Exercise >>
Scan the listing below for the word "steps" and copy every line where it occurs.

Stored data >>
--- --- ---

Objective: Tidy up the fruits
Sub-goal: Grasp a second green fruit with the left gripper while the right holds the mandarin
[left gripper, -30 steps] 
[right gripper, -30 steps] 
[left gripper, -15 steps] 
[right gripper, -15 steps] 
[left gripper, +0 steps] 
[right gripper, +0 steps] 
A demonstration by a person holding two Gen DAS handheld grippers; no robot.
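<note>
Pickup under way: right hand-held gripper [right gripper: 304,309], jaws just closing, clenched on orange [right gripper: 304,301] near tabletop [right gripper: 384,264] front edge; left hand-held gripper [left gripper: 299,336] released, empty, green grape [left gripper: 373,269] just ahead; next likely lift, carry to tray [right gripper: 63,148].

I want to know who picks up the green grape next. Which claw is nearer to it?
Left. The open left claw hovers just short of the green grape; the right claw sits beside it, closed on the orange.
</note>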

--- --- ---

Answer box >>
[left gripper, -30 steps] 
[right gripper, -30 steps] 
[left gripper, -15 steps] 
[right gripper, -15 steps] 
[left gripper, +0 steps] 
[right gripper, +0 steps] 

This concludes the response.